La question de l'organisation d'une commune nouvelle est au cœur de la campagne électorale. Trois listes ont officiellement été déposées pour les élections des 15 et 22 mars. Toutefois, c'est la problématique de l'identité et de la proximité qui domine le débat sur le terrain.
Un maire délégué aux enjeux cruciaux
Depuis dix ans, la fusion de huit communes a donné naissance à Vire-Normandie. Bien que chaque entité conserve son maire délégué, c'est un seul maire qui sera élu pour représenter l'ensemble de la commune lors du prochain scrutin. Cependant, cette organisation semble plus complexe dans la réalité.
À Coullonces, un habitant, Xavier, ne s'embarrasse pas de complications : « Pour moi, c'est le maire de ma commune, le maire délégué. » Il confie qu'en cas de besoin, il préfèrerait se tourner vers cet élu local plutôt que le maire de Vire-Normandie. Un sentiment partagé par de nombreux citoyens rencontrés sur le marché de Vire. Nicole exprime son regret de ne pas pouvoir voter pour son maire délégué, soulignant l'attachement à Vire tout en reconnaissant la diversité des personnalités communales.
Des candidats à l'écoute des attentes locales
Les candidats sont unanimes sur ce sujet : la nécessité d'une proximité accrue avec les électeurs est inéluctable. Pascal Martin, médecin local et habitant de Truttemer-le-Grand, insiste sur l'importance d'adopter une transition progressive vers une commune unifiée.
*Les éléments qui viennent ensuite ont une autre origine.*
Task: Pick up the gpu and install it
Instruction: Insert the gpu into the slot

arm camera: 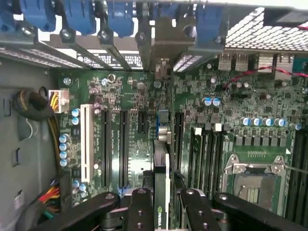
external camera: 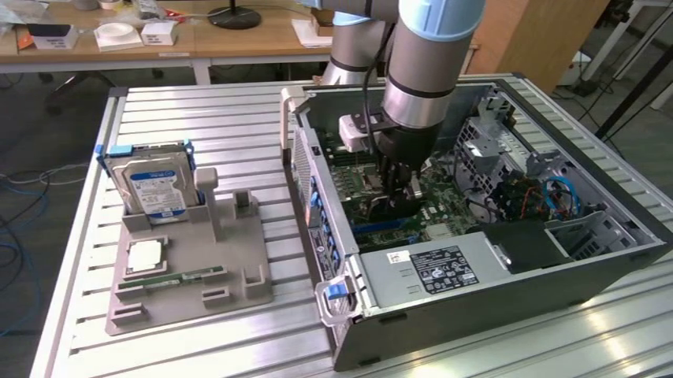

Selon lui, « On est d'accord pour arriver à la commune nouvelle, totale, fusionnelle, mais à vitesse humaine. »
Eddy Coutard, un autre candidat investi dans le tissu associatif, propose de réorganiser la gouvernance en supprimant certains postes pour faire des économies, allant jusqu'à suggérer que le maire de Vire-Normandie pourrait prendre en charge les fonctions des maires délégués. « Cela pourrait réaliser une économie significative de 190 000 euros par an, » argue-t-il.
Un besoin de coopération renforcée
Régis Picot, adjoint sortant, appelle à une évolution de la méthode de gouvernance en favorisant davantage de collaboration. « Actuellement, si Roullours a des projets, il discute uniquement avec les élus de Roullours. » En cas d'élection, il promet que l'équipe municipale travaillera collectivement sur les projets de toutes les communes déléguées.
Des idées pour l'avenir du collège de Vire
Le sujet du collège de Vire, fermé depuis deux ans, reste une préoccupation partagée par tous les candidats. Régis Picot propose d'en faire un lieu culturel, tandis que Pascal Martin plaide pour un retour aux aspects éducatifs, suggérant d'y installer un centre de formation. Eddy Coutard, qui a milité pour garder le collège ouvert, souhaite voir ce bâtiment devenir un pôle sport-santé, mais rêve aussi de sa réouverture.
À Vire-Normandie, où trois candidats se disputent la mairie - Pascal Martin, Régis Picot et Eddy Coutard - la question de l'identité et de la proximité avec les élus sera cruciale pour l'avenir de cette commune nouvelle.